The First World War was an unprecedented catastrophe that shaped our modern world. Erik Sass is covering the events of the war exactly 100 years after they happened. This is the 198th installment in the series. 

August 21, 1915: A Defeat Foretold 

“He looked at me sideways with a very odd expression on his face,” Winston Churchill later wrote of his encounter with Secretary of War Lord Kitchener on August 21, 1915, shortly before a momentous cabinet meeting. Churchill continued:

I saw that he had some disclosure of importance to make, and waited. After appreciable hesitation he told me that he had agreed with the French to a great offensive in France. I said at once that there was no chance of success. He said that the scale would restore everything, including of course the Dardanelles. He had an air of suppressed excitement like a man who has taken a great decision of terrible uncertainty, and is about to put it into execution. 

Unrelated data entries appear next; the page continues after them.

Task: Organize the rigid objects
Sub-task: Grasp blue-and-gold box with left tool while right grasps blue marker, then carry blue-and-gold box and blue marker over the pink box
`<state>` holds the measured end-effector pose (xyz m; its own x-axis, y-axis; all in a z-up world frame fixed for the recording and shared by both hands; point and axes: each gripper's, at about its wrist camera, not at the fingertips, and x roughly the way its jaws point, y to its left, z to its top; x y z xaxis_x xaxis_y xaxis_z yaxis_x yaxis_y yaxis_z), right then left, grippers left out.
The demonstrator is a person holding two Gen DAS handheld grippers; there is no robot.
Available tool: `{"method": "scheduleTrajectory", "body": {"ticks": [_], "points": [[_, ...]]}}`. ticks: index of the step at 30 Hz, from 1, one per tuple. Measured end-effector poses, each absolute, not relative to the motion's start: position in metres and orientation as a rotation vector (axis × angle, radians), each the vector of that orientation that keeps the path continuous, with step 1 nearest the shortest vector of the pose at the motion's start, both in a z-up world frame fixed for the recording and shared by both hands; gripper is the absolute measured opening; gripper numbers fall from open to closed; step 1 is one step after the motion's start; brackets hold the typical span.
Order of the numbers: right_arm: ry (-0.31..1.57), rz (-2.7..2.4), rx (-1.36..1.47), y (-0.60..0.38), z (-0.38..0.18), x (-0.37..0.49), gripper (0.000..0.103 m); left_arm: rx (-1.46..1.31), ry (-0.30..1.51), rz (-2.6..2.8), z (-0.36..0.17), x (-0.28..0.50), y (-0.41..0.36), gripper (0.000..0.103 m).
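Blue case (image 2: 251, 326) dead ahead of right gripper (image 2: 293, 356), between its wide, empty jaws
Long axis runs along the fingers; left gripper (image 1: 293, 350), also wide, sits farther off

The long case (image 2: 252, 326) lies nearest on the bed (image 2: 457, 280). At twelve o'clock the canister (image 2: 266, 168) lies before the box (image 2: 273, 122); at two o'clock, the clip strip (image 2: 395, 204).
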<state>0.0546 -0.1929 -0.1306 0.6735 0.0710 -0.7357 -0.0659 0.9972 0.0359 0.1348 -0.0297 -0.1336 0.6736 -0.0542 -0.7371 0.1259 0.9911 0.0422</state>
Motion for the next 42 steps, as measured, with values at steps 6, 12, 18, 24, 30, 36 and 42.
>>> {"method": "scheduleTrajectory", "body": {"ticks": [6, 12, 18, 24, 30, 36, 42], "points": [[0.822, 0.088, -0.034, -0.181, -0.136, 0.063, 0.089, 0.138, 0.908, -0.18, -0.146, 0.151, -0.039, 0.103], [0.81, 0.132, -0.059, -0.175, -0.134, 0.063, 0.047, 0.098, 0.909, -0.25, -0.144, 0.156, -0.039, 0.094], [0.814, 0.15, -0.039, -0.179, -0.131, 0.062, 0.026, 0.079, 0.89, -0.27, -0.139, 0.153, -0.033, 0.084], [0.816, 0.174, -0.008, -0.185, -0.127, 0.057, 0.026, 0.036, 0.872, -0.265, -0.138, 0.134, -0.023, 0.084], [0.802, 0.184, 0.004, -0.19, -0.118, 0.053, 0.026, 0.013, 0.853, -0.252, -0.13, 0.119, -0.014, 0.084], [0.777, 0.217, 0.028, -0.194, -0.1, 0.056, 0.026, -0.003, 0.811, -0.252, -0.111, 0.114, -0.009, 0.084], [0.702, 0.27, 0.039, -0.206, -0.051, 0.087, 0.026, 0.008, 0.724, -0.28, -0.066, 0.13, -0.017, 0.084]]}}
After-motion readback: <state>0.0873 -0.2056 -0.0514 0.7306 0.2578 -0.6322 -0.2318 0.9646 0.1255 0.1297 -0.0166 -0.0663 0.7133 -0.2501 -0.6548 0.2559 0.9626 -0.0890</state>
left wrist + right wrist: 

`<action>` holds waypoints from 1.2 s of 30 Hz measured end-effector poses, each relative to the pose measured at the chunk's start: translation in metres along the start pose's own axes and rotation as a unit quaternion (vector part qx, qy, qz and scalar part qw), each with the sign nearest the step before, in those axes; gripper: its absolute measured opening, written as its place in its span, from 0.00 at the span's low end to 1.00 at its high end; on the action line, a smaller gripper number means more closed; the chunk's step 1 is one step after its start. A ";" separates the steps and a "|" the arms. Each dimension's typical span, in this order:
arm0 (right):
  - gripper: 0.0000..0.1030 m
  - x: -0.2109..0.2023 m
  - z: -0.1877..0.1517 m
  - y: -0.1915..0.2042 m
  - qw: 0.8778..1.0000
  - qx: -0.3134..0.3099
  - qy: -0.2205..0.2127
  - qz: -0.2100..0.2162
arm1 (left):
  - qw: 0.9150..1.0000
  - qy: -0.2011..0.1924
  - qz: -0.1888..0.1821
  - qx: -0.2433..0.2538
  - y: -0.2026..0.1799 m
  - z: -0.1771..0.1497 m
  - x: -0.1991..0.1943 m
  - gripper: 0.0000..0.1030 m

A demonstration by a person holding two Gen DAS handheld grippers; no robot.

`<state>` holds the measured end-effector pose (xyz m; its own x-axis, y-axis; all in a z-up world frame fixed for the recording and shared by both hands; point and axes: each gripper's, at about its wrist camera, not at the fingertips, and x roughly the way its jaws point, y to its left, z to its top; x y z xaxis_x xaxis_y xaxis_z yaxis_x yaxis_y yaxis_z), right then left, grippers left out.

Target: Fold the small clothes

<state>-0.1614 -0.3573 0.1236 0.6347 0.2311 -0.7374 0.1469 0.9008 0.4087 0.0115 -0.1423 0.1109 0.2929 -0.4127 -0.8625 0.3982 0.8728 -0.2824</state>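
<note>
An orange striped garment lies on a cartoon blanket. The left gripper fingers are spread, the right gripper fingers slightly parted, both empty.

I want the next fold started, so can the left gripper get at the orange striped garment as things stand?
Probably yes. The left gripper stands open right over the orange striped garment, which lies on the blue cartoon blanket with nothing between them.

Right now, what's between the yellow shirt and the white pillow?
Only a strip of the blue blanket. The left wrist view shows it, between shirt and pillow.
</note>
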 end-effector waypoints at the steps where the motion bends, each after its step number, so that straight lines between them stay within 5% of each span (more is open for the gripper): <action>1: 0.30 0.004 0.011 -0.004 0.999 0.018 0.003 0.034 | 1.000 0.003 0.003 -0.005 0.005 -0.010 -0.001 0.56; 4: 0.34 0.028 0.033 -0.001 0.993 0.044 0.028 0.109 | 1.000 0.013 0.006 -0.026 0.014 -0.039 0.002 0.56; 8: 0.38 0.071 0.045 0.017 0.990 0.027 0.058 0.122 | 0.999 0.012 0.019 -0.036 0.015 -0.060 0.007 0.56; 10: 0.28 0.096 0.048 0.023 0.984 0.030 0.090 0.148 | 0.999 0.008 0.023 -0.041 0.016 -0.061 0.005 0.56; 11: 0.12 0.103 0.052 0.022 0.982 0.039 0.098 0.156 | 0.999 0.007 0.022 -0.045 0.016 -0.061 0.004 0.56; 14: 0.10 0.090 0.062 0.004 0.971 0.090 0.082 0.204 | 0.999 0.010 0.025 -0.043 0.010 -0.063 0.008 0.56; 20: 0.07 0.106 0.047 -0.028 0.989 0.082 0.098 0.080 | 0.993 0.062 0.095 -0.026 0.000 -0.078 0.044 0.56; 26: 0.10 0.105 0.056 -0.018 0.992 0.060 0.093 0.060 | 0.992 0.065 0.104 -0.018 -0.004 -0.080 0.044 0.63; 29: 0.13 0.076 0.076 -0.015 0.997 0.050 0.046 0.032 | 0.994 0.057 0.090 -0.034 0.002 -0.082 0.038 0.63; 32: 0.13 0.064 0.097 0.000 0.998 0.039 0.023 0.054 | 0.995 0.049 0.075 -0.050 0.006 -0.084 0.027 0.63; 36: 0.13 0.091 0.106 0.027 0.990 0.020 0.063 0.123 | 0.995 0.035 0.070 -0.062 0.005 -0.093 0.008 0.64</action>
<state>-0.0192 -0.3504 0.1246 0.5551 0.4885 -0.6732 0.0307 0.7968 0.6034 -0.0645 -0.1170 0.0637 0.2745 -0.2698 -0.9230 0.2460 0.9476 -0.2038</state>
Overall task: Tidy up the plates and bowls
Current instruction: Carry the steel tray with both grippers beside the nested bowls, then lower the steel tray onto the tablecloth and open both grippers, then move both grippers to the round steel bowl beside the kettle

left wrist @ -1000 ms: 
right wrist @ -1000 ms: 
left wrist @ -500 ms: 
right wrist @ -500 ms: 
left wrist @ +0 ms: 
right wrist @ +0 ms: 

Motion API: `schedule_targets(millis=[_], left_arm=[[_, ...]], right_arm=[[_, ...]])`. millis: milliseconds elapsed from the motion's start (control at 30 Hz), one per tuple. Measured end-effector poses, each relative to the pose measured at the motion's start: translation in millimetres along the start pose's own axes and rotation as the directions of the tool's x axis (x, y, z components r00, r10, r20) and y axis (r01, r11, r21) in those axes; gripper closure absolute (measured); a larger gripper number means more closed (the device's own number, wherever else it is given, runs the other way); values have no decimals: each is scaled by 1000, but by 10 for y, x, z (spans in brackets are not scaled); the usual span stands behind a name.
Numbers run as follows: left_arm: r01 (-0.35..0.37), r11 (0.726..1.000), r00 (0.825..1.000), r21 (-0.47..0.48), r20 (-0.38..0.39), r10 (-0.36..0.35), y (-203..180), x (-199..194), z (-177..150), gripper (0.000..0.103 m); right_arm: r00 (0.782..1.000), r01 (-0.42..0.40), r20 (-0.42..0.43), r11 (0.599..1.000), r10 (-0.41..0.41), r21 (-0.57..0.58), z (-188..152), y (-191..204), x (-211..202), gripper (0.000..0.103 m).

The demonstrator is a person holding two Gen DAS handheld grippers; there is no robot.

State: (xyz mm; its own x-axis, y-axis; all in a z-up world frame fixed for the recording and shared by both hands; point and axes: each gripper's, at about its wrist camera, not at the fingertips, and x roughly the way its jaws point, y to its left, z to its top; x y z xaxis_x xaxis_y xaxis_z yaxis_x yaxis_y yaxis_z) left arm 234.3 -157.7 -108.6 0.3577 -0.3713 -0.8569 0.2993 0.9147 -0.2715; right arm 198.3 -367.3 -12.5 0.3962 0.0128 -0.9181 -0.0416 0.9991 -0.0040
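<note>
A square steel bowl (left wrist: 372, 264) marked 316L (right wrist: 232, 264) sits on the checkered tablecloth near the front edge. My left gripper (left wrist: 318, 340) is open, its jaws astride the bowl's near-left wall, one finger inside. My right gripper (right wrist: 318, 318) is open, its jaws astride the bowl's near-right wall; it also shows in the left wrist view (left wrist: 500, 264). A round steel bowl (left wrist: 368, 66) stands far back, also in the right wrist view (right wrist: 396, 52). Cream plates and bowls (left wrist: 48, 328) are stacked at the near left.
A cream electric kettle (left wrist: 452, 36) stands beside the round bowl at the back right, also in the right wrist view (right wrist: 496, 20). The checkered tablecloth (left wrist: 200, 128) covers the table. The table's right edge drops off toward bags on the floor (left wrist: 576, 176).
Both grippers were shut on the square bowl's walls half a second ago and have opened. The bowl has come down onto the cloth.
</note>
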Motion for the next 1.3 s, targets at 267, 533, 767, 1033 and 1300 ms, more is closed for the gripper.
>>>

Later Churchill repeated his objections, warning the cabinet that the attack “could only lead to useless slaughter on a gigantic scale. I pointed out that we had neither the ammunition nor the superiority in men necessary to warrant such an assault on the enemy’s fortified line…” His forebodings proved all too accurate. Going into the Battle of Loos on September 25, 1915, everyone seemed to know that – as Kitchener himself admitted to the cabinet –  “the odds were against a great success.” In short, it was a defeat foretold. 

The Shell Crisis 

By mid-1915, a series of defeats and Pyrrhic victories at Neuve Chapelle, Aubers Ridge and Festubert left little doubt that the British Expeditionary Force lacked sufficient heavy artillery and ammunition to batter through German defenses on the Western Front, at least in the near term. The small prewar British Army simply didn’t have the firepower required for modern warfare, and it would take time to catch up. 

The ammunition shortage became public knowledge in the spring of 1915 with the “Shell Crisis,” which forced Prime Minister Herbert Asquith to form a new coalition government, including the Welsh Radical David Lloyd George in the newly created cabinet position of Minister of Munitions. But there was no way the shortfall could possibly be remedied in just a few months, requiring as it did a sweeping overhaul of British manufacturing including construction of new factories, streamlined procurement processes, and the passage of new labor laws and trade union agreements (principally to allow women to work in war factories). 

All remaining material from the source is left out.